Write out word for word each line from the one containing "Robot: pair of" through the close of the listing, including both ends. Pictures do not belong in the copy.

• INFORMATION SHOWN

----------------------------------------

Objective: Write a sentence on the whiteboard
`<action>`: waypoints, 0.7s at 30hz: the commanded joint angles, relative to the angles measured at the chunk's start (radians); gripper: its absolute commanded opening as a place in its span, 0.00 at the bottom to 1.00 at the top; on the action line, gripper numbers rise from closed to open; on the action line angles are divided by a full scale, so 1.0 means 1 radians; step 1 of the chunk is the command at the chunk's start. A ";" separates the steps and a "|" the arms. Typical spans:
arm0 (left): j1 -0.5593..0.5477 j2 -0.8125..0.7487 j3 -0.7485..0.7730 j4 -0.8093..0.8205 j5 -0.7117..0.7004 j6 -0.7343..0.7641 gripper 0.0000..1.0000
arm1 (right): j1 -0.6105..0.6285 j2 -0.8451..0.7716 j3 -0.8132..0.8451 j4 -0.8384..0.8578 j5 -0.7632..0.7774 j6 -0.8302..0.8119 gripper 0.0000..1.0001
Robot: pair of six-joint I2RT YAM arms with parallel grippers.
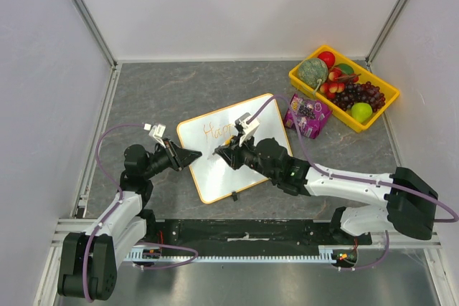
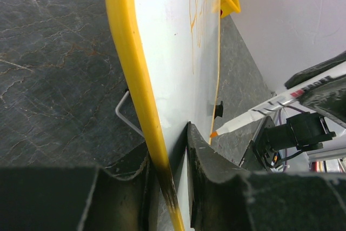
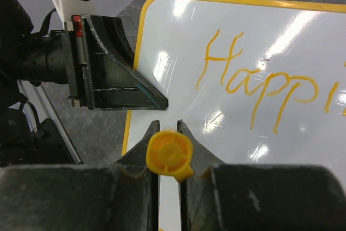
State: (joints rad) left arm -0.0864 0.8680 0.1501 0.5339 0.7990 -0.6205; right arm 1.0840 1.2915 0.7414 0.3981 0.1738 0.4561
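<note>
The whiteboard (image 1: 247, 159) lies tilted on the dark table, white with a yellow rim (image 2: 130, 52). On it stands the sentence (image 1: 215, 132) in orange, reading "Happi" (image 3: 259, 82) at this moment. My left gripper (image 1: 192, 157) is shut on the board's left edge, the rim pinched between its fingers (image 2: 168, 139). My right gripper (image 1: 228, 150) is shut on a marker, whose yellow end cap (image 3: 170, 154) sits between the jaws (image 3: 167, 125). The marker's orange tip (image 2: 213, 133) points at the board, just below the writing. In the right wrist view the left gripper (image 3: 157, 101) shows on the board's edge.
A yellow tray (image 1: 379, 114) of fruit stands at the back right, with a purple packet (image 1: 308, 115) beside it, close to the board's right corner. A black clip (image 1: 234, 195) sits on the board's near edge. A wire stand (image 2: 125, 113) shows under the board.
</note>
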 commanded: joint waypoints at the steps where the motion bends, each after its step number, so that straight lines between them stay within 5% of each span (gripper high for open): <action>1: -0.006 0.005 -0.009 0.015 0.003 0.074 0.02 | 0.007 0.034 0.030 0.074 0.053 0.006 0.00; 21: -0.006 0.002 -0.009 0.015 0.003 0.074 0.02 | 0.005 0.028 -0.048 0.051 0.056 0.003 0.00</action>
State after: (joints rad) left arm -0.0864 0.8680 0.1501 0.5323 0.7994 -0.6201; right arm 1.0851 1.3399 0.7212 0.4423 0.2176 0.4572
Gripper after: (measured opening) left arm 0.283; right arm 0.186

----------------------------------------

• ANSWER BELOW
Robot: pair of six-joint I2RT YAM arms with parallel grippers.
State: (joints rad) left arm -0.0864 0.8680 0.1501 0.5339 0.7990 -0.6205; right arm 1.0840 1.2915 0.7414 0.3981 0.1738 0.4561
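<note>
The whiteboard (image 1: 247, 159) lies tilted on the dark table, white with a yellow rim (image 2: 130, 52). On it stands the sentence (image 1: 215, 132) in orange, reading "Happi" (image 3: 259, 82) at this moment. My left gripper (image 1: 192, 157) is shut on the board's left edge, the rim pinched between its fingers (image 2: 168, 139). My right gripper (image 1: 228, 150) is shut on a marker, whose yellow end cap (image 3: 170, 154) sits between the jaws (image 3: 167, 125). The marker's orange tip (image 2: 213, 133) points at the board, just below the writing. In the right wrist view the left gripper (image 3: 157, 101) shows on the board's edge.
A yellow tray (image 1: 379, 114) of fruit stands at the back right, with a purple packet (image 1: 308, 115) beside it, close to the board's right corner. A black clip (image 1: 234, 195) sits on the board's near edge. A wire stand (image 2: 125, 113) shows under the board.
</note>
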 commanded: joint waypoints at the steps where the motion bends, each after its step number, so that straight lines between them stay within 5% of each span (gripper high for open): <action>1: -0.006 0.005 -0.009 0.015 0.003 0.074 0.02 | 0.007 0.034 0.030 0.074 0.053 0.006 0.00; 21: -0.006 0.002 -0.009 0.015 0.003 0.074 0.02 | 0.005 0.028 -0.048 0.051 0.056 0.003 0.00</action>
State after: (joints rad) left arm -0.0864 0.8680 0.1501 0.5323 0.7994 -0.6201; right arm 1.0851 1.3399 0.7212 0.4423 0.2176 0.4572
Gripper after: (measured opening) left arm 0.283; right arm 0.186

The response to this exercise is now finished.